Este proceso electoral significó una lucha sin reglas éticas, que dio pie para que ganara el peor. No podía esperarse otra cosa. En un sistema político en el que no hay reglas éticas, en el que se simula y se engaña, en el que no cuenta la justicia ni el bienestar de la gente, es lógico que gane el que tiene más dinero a su disposición. Es precisamente el dinero el que va sepultando a la democracia, tan incipiente aún entre nosotros. Ganó el dinero que lo compra todo, al que le hemos atribuido mayor poder que el de la soberanía del pueblo. Y este es un mal mayor porque es sistémico y es cultural.
Por eso, la mercadotecnia sustituyó a las ideas y a los valores como herramientas para buscar votos. Los ciudadanos permitimos que el dinero se convirtiera en el factor decisivo de la política. La compra y venta de votos contó con muchos adeptos y, como consecuencia, el país está quedando en manos de quienes más pueden comprar.
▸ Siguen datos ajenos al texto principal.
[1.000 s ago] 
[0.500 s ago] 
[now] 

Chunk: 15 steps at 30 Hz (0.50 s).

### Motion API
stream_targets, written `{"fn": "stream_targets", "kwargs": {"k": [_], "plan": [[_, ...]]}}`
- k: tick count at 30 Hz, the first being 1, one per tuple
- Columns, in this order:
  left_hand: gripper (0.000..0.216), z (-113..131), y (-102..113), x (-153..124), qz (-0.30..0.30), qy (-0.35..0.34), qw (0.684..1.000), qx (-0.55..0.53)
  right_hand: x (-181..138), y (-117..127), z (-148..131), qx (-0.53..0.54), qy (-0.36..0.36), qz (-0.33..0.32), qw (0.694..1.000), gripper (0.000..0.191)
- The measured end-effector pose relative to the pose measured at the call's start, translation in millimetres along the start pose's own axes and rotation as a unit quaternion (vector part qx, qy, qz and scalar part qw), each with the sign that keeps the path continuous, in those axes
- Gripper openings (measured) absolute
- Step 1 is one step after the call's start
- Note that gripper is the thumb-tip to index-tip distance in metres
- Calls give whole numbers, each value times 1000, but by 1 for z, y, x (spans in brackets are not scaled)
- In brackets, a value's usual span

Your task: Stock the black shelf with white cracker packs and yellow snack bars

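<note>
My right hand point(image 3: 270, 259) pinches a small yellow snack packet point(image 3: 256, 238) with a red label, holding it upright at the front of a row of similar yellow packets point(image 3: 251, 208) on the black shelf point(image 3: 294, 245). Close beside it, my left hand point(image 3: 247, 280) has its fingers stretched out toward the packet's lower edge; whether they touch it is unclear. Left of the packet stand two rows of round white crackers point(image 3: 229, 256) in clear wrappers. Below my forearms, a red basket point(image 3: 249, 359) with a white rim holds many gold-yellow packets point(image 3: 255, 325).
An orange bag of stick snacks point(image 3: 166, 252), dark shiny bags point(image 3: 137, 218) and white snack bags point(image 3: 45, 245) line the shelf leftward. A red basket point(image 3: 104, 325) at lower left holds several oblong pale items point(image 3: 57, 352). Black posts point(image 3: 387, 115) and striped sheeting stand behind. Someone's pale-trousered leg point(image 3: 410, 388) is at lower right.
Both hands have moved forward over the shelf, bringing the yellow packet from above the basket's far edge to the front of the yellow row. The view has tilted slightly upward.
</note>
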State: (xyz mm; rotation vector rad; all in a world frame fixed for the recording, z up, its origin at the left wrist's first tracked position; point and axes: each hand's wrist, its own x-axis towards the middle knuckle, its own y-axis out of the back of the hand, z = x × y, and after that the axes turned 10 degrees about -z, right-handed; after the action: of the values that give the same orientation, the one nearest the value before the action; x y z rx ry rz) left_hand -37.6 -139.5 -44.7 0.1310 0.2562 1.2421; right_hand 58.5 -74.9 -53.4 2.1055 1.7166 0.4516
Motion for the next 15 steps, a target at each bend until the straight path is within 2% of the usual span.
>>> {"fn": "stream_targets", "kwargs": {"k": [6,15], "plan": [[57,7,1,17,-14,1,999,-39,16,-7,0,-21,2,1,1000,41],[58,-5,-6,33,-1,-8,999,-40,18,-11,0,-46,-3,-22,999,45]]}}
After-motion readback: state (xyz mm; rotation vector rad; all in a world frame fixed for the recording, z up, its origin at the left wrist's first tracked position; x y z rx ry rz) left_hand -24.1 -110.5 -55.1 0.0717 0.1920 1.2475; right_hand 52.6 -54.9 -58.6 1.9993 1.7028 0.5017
La economía de mercado se ha convertido en el alma del sistema político, ha diluido la conciencia moral de muchos ciudadanos y ha puesto a la democracia en una situación de alta vulnerabilidad.
El momento crítico que vive el país, con un amplio sector de ciudadanos enojados y adoloridos por los resultados del proceso electoral, es una oportunidad para caer en la conciencia de la necesidad de ciudadanizar la política, que ha estado monopolizada por los partidos políticos. La ausencia de ciudadanos en la política debilita las posibilidades del avance democrático. Y me refiero a ciudadanos que tengan como prioridad los intereses de la sociedad antes que los de alguna facción social o política. Ciudadanos del bien común, de la lucha por la justicia, de la construcción de la paz, de la transparencia y la rendición de cuentas, del medio ambiente. Ciudadanos con responsabilidad social no uncida con proyectos partidistas que suelen ser muy estrechos. Ciudadanos que no se vendan ni vendan el futuro del país. Ciudadanos de tiempo completo.
Precisamente porque hay ciudadanos que se han alineado al sistema político que desprecia la ética y adora el poder, precisamente porque estos ciudadanos ponen al mejor postor su voto y su conciencia, por eso estamos ante una oportunidad para reconocer que la sociedad está contaminada por el virus que ha comercializado la política. Es la oportunidad para pensar en la política desde los ciudadanos para construir un sistema político distinto que incluya condiciones de legitimidad y excluya todo intento de comerciar con la democracia.